Is there any evidence that grounded students are voluntarily reading books as opposed to spending more time with social media and video games?
What the writer is describing is little different from summer vacation—from which students on average famously return months behind where they had left off at the end of the school year. What most students will have had this year is essentially a double summer vacation.
Yep! I agree.
Ah, sorry—I see you already made my point of the summer vacay comparison.
This writer must be in the optimists hall of fame.
I think most at home students are doing what students have always done. As little as possible to get by.
Lots of faculty get bogged down with adm requirements. I don’t know if it’s ‘make work’ to disguise how little they actually do, or if it’s because adm budgets have been cut so faculty are doing stuff they didn’t do previously.

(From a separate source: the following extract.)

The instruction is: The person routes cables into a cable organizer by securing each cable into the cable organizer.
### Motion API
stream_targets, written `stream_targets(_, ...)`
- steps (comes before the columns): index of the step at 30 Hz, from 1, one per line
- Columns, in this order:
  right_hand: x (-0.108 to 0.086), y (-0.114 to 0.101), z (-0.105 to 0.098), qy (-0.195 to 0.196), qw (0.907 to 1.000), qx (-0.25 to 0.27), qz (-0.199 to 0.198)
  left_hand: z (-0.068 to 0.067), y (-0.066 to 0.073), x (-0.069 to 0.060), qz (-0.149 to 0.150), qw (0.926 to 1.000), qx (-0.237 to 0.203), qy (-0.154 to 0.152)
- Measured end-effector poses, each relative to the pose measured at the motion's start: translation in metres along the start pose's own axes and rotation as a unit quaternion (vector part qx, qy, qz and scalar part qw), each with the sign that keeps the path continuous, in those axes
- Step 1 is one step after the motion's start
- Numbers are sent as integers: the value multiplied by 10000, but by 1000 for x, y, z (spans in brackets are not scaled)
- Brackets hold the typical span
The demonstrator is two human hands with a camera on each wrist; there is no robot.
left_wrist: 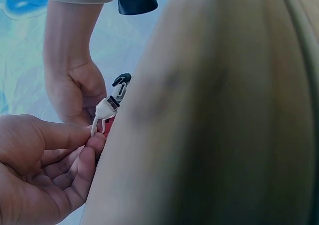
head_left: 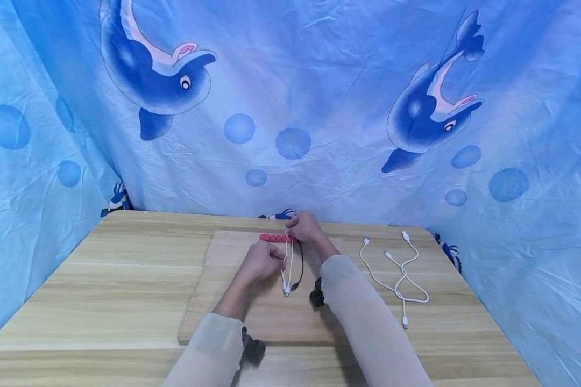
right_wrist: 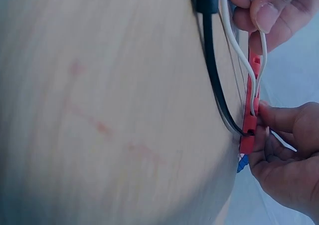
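While the left hand (head_left: 262, 260) pinches a white cable (right_wrist: 263, 55) before the red holder (head_left: 273, 238) and the right hand (head_left: 304, 227), hold indeterminable, touches the holder's right portion, uneven pulling could shift the holder

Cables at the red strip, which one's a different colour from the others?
The black cable, outermost on the right as it leaves the red strip in the head view; the other cables there are white.
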State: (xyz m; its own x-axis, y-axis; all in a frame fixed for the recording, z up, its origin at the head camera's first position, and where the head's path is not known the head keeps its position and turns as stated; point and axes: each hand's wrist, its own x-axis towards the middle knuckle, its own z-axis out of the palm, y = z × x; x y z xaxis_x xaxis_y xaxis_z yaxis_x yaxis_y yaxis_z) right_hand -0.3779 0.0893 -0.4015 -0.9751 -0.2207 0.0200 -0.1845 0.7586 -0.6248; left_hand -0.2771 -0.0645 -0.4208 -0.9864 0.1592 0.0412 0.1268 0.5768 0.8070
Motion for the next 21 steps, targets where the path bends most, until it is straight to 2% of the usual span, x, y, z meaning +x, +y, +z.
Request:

Many faculty have grad assistants and teaching assistants... so much of their work is handed off to them. It’s true students may see “teachers as lazy or unprofessional...”
Several of my coworkers kids are sitting down and getting their school work done as quickly as possible, many of them spending 2-3 hours on assignments. The kids figured out quickly that so long as they entertain themselves, the rest of the day is theirs.
There will be a lot of kids frustrated that they are in school for 6-7 hours, knowing the work can be accomplished in a much shorter period of time.
Wow. That is nuts.
Im a high school English teacher and this whole thing has been an exercise in stupidity. I have been uploading reading assignments for the kids to do, but only about 60% are doing them. Now were being told that we wont be allowed to fail any of them. I have had it. It all seems so futile now. Im going to finish the school year and retire. Im done.
I have a junior in high school. Everything he has been building up to is up in the Air. SAT, AP tests, college resumes ect. It may be next fall by the time he gets that all caught up.
The good thing is everybody is in the same boat.